It appears that many people are concerned about the worsening conditions in the black community of America. And let’s just be honest: we are in a bad way, generally speaking. I say, “generally speaking,” because there are some blacks who are not doing badly at all. But the black community, in general, is not doing that well. You don’t believe that? Just read the newspaper: we’re killing one another, robbing our parents and grandparents, raping our women, selling death to the dying, going to jail wholesale, murdering our babies, not taking care of our responsibilities, and wiping out our future.
Why are we sinking in the sea of murder, drugs and mayhem? How can things be turned around? I believe that the problem lies largely with the black man, and I also believe that the solution lies with the black man. I am convinced that the key to turning black America around is to turn black men around. For any group of people to rise, their men must rise. And after they have risen, they must stay standing no matter what, and take their God-given position as the leaders of their families, churches, communities or what have you. These letters aim to help with that rising and standing.
These letters have been written in the midst of a very hectic schedule of traveling, editing an international publication, and working on several other publishing projects. These letters have also been written in the midst of being a black man, and a black husband and father, with all of the great and awful experiences that go with such an existence.
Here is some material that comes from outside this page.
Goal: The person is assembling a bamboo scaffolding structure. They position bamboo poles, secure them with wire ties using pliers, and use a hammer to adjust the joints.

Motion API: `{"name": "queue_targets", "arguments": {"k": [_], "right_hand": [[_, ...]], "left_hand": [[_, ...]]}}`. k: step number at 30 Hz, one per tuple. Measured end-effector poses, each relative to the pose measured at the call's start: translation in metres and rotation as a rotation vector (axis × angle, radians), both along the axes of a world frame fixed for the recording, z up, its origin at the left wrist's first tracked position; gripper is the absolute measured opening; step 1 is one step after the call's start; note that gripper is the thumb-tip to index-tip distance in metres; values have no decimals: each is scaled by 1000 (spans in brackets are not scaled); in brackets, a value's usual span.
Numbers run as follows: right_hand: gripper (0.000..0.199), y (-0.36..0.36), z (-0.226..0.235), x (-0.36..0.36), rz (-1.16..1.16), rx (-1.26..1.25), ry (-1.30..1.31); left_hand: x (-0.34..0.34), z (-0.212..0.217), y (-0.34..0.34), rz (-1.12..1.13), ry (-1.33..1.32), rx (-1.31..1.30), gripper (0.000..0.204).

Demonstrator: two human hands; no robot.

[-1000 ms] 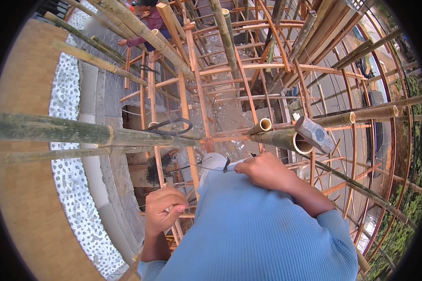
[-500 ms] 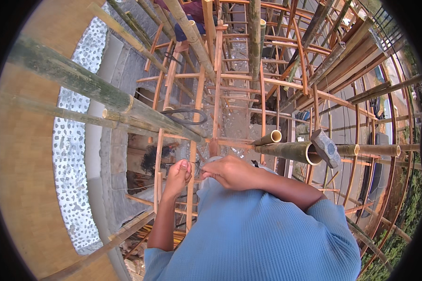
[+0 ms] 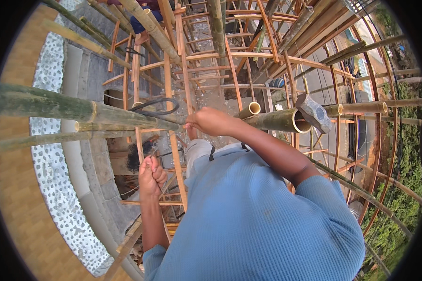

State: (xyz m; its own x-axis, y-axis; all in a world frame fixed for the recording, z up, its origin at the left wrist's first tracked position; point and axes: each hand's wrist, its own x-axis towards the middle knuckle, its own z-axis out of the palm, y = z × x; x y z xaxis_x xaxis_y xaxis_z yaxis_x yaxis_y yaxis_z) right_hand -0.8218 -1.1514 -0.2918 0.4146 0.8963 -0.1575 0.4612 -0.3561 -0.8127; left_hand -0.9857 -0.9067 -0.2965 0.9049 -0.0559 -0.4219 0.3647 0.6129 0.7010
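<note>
My right hand [image 3: 212, 121] reaches forward, its fingers pinched together beside the lower end of a thick green bamboo pole [image 3: 56, 104]. Whatever lies between those fingers is too small to make out. Lower and to the left, my left hand [image 3: 152, 175] is closed in a fist, thumb uppermost; its contents are hidden. A thin pale strand [image 3: 126, 193] shows left of that fist, but I cannot tell whether it reaches the hand. A dark looped cord [image 3: 158, 106] lies over the pole near my right hand.
A hammer with a heavy metal head [image 3: 314, 114] is at an open-ended bamboo pole [image 3: 276, 121] on my right. Wooden strips [image 3: 172, 154] and bamboo form a lattice around me. Another person's leg [image 3: 145, 21] shows at the top left. A white, grey-spotted wall strip [image 3: 56, 187] runs along the left.
My hands, close together before, are now apart: the right is farther forward by the bamboo end, the left lower and to the left. The surroundings have shifted up and left in view.
</note>
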Motion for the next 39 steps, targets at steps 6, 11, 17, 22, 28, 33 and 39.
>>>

I said that to say this: As I write these letters, I am not in some ivory tower somewhere philosophizing about life as a young black man. Rather, I am right in the middle of life as a young black man.
In short, these letters come from a sincere heart of a black man to the hearts of young black men.
Dear Y.B.M. (Please note that Y.B.M. will stand for “Young Black Man” throughout the book): I believe that this is a book that can absolutely revolutionize your life if you will let it.
See this book as a sign-post on the road of life, pointing you in the right direction. Read it, read it again, and then pass it on to another young black man struggling to find his way in this sometimes confusing and hostile world.